**TASK INSTRUCTIONS**
Where a line in the data below includes the word "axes", count it. State the total and nothing more.

**PROVIDED MATERIAL**

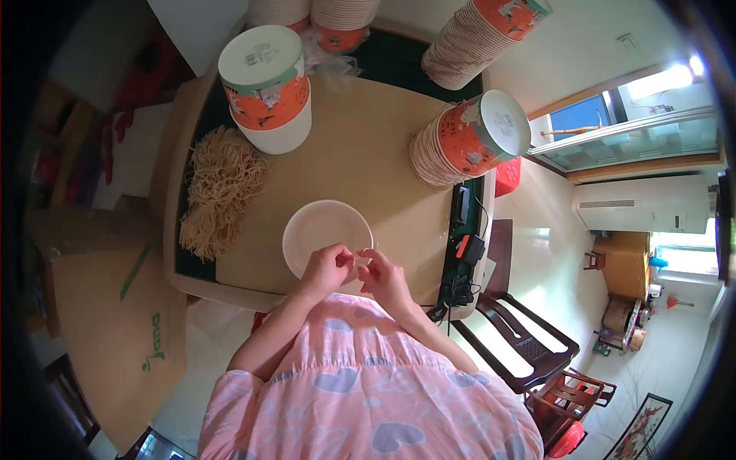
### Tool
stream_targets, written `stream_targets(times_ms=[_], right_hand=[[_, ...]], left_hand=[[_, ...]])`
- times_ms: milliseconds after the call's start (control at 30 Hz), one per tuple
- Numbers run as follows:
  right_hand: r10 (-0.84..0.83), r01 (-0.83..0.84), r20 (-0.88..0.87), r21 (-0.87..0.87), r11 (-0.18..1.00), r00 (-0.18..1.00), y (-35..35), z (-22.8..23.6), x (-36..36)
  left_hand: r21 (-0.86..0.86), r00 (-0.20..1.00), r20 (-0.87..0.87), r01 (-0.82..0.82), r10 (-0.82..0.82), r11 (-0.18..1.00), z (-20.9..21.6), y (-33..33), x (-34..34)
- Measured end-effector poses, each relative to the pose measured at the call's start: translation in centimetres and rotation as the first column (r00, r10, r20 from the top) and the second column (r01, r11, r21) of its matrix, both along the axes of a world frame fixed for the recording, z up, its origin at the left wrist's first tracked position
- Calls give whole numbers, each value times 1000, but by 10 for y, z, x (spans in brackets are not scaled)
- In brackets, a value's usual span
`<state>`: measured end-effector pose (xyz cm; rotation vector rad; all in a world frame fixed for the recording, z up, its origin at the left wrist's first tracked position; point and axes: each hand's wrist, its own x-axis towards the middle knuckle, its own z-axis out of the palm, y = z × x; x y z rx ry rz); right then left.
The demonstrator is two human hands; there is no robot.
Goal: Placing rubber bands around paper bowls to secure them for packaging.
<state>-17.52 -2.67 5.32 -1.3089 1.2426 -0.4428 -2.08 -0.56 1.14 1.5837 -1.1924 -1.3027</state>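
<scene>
My left hand (330, 268) and my right hand (385, 279) meet over the near rim of a round white tub (325, 224), which stands with its open mouth up on the brown board. The left fingers are curled together in a pinch. My right fingers are bent toward the left hand, thumb and forefinger close together. Whatever they hold is too small to name. A heap of thin beige cords (221, 192) lies to the left of the tub. Behind it, an orange-and-white paper tub (270, 107) stands upside down, its pale base up.
A leaning stack of orange-printed tubs (464, 138) is at the right, with another stack (483, 42) behind. Black adapters and cables (461, 290) lie along the table's right edge. A large cardboard box (115, 322) stands left; a dark wooden chair (521, 341) is right.
</scene>
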Motion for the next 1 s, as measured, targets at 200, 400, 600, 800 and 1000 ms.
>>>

**SOLVED PROBLEM**
2